- **ASSIGNED TASK**
Write the data below out again, exactly as each line reads.
==*==
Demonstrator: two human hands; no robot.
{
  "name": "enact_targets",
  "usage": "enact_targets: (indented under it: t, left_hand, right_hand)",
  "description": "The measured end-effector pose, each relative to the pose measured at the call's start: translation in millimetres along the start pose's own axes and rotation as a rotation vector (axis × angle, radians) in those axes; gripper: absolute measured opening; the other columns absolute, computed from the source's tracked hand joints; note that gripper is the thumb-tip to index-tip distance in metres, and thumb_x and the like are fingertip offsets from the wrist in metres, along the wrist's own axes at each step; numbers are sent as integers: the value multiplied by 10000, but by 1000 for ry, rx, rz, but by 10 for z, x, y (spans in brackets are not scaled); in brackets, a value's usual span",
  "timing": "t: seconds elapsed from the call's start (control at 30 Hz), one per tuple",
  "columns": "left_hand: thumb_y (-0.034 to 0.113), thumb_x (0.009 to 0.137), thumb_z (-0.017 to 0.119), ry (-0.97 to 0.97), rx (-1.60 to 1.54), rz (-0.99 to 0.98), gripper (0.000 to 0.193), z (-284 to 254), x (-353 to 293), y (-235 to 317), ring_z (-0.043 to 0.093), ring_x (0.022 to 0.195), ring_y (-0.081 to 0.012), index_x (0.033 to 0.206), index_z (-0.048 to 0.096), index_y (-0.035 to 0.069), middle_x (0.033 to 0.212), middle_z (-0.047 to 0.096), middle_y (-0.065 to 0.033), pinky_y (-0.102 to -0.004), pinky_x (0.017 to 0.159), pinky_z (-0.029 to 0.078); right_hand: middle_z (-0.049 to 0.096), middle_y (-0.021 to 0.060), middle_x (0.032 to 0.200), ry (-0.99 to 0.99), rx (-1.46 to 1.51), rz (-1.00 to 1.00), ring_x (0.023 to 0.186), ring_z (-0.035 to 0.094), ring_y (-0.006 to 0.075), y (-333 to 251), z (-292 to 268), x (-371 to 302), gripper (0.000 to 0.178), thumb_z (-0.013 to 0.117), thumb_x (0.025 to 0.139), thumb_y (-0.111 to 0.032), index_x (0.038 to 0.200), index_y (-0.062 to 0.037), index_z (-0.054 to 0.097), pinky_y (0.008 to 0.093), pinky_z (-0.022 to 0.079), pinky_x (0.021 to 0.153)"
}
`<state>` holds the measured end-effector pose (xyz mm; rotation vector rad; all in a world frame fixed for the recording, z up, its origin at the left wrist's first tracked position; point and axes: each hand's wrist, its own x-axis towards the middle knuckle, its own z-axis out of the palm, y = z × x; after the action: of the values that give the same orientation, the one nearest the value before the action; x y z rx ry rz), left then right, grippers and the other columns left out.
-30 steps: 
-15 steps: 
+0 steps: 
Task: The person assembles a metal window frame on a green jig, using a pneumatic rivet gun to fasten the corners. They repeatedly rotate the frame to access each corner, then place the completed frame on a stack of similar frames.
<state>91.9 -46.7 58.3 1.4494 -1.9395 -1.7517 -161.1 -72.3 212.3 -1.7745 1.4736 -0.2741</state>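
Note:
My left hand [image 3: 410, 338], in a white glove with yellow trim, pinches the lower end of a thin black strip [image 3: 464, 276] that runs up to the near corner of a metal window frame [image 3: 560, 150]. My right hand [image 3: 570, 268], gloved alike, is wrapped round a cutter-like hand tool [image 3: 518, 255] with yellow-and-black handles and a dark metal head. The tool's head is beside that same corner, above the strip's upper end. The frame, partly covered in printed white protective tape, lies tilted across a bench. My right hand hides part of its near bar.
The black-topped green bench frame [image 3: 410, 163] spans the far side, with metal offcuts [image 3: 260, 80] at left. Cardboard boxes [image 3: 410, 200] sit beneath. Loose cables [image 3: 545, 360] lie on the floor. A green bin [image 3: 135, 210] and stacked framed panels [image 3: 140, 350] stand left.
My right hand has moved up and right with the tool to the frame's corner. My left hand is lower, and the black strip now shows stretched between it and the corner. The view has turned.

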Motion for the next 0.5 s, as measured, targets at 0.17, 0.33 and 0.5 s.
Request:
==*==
- **SOLUTION TO THE EXERCISE**
Demonstrator: two human hands; no robot.
{
  "name": "enact_targets",
  "usage": "enact_targets: (indented under it: t, left_hand, right_hand)",
  "description": "The measured end-effector pose, each relative to the pose measured at the call's start: translation in millimetres along the start pose's own axes and rotation as a rotation vector (axis × angle, radians) in those axes; gripper: absolute measured opening; the other columns absolute, computed from the source's tracked hand joints; note that gripper is the thumb-tip to index-tip distance in metres, and thumb_x and the like are fingertip offsets from the wrist in metres, along the wrist's own axes at each step; numbers are sent as integers: the value multiplied by 10000, but by 1000 for ry, rx, rz, but by 10 for z, x, y (spans in brackets are not scaled); in brackets, a value's usual span",
  "timing": "t: seconds elapsed from the call's start (control at 30 Hz), one per tuple",
  "columns": "left_hand: thumb_y (-0.034 to 0.113), thumb_x (0.009 to 0.137), thumb_z (-0.017 to 0.119), ry (-0.97 to 0.97), rx (-1.60 to 1.54), rz (-0.99 to 0.98), gripper (0.000 to 0.193), z (-284 to 254), x (-353 to 293), y (-235 to 317), ring_z (-0.043 to 0.093), ring_x (0.022 to 0.195), ring_y (-0.081 to 0.012), index_x (0.033 to 0.206), index_z (-0.048 to 0.096), index_y (-0.035 to 0.069), middle_x (0.033 to 0.212), middle_z (-0.047 to 0.096), middle_y (-0.065 to 0.033), pinky_y (-0.102 to -0.004), pinky_x (0.017 to 0.159), pinky_z (-0.029 to 0.078); right_hand: middle_z (-0.049 to 0.096), middle_y (-0.021 to 0.060), middle_x (0.032 to 0.200), ry (-0.99 to 0.99), rx (-1.46 to 1.51), rz (-1.00 to 1.00), ring_x (0.023 to 0.186), ring_z (-0.035 to 0.094), ring_y (-0.006 to 0.075), y (-333 to 251), z (-292 to 268), x (-371 to 302), gripper (0.000 to 0.178), thumb_z (-0.013 to 0.117), thumb_x (0.025 to 0.139), thumb_y (-0.111 to 0.032), index_x (0.038 to 0.200), index_y (-0.062 to 0.037), index_z (-0.054 to 0.097), pinky_y (0.008 to 0.093), pinky_z (-0.022 to 0.079), pinky_x (0.021 to 0.153)"
}
`<state>` holds the measured end-effector pose (xyz mm; rotation vector rad; all in a world frame fixed for the recording, z up, its origin at the left wrist's first tracked position; point and axes: each hand's wrist, its own x-axis towards the middle knuckle, its own z-axis out of the palm, y = z × x; after the action: of the values that give the same orientation, the one nearest the value before the action; x y z rx ry rz), left then right, grippers and the other columns left out.
-30 steps: 
-15 steps: 
+0 steps: 
Task: The person assembles a metal window frame on a green jig, using a pneumatic rivet gun to fasten the corners. They repeatedly rotate the frame to access each corner, then place the completed frame on a stack of similar frames.
<state>91.9 -46.7 58.3 1.4494 -1.9395 -1.7517 -161.1 -72.3 212.3 -1.7745 1.4736 -0.2741</state>
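Note:
My left hand [image 3: 410, 338], in a white glove with yellow trim, pinches the lower end of a thin black strip [image 3: 464, 276] that runs up to the near corner of a metal window frame [image 3: 560, 150]. My right hand [image 3: 570, 268], gloved alike, is wrapped round a cutter-like hand tool [image 3: 518, 255] with yellow-and-black handles and a dark metal head. The tool's head is beside that same corner, above the strip's upper end. The frame, partly covered in printed white protective tape, lies tilted across a bench. My right hand hides part of its near bar.
The black-topped green bench frame [image 3: 410, 163] spans the far side, with metal offcuts [image 3: 260, 80] at left. Cardboard boxes [image 3: 410, 200] sit beneath. Loose cables [image 3: 545, 360] lie on the floor. A green bin [image 3: 135, 210] and stacked framed panels [image 3: 140, 350] stand left.
My right hand has moved up and right with the tool to the frame's corner. My left hand is lower, and the black strip now shows stretched between it and the corner. The view has turned.
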
Motion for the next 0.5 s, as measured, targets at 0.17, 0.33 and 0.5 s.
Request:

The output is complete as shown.